Task instructions:
Without the pictures, can you quote each line below exactly?

*** Opening Given information ***

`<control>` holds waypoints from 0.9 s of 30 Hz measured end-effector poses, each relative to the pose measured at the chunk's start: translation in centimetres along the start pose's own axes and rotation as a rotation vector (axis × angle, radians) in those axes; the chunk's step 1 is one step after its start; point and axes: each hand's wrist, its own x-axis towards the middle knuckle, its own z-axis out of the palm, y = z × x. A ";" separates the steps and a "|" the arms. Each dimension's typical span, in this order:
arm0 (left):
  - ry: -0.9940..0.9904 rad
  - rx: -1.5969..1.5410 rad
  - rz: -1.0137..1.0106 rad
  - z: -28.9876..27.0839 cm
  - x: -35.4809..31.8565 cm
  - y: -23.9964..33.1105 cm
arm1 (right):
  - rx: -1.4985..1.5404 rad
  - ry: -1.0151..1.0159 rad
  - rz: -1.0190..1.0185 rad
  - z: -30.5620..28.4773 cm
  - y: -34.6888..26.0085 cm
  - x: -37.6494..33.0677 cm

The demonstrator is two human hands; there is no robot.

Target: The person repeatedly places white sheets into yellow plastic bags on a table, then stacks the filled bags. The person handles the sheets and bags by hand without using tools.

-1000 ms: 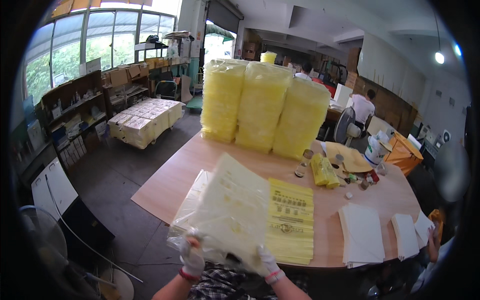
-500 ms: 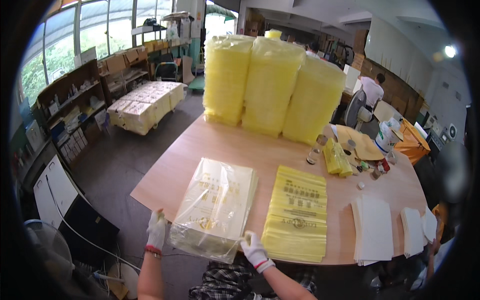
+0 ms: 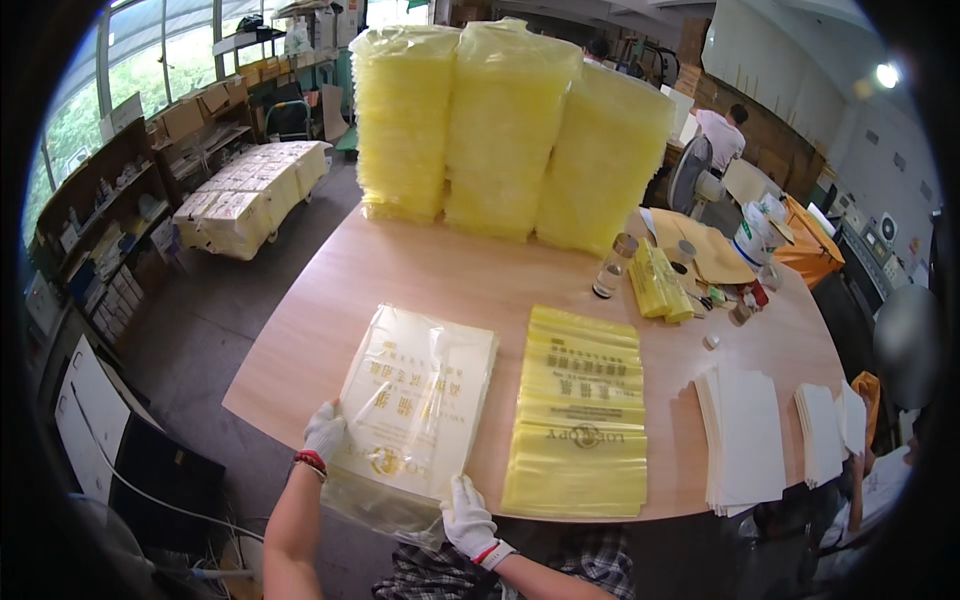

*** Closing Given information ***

Output for this task:
`<control>` holds waypoints from 0.9 s of 30 Hz measured end-effector poses, each relative to the pose measured at the chunk's start: translation in centimetres along the start pose's own axes and rotation as a rotation vector (axis × angle, radians) in those axes; the chunk's step 1 is one step after its start; point and axes: each hand's wrist, its own x-axis towards the middle knuckle, its own z-axis out of the palm, y = z × x. A ";" separates the steps and a "|" the arms. Each dimension's typical span, in this order:
arm0 (left):
  - ry: -0.9940..0.9904 rad
  - rx: -1.5969..1.5410 rad
  - rz: -1.0137..1.0106 rad
  - z: -28.9876..27.0839 cm
  - x: -35.4809..31.8565 cm
  - y: -23.9964..33.1105 cm
arm1 (right):
  - rx: -1.4985..1.5404 rad
  - ry: -1.0151..1.0159 rad
  - rz: -1.0190..1.0185 rad
  - z: -30.5620..28.4773 cm
  - y: -34.6888..26.0085 cm
  - x: -37.6494..33.0677 cm

The demonstrator is two human hands; there is no robot.

Target: The person repeatedly places white sheets into yellow plastic bags on a table, then stacks the filled bags. The person handles the sheets and bags by hand without using tools.

-1000 ms: 
-500 ms: 
+0 ms: 

What was requested is fully covered by this answer.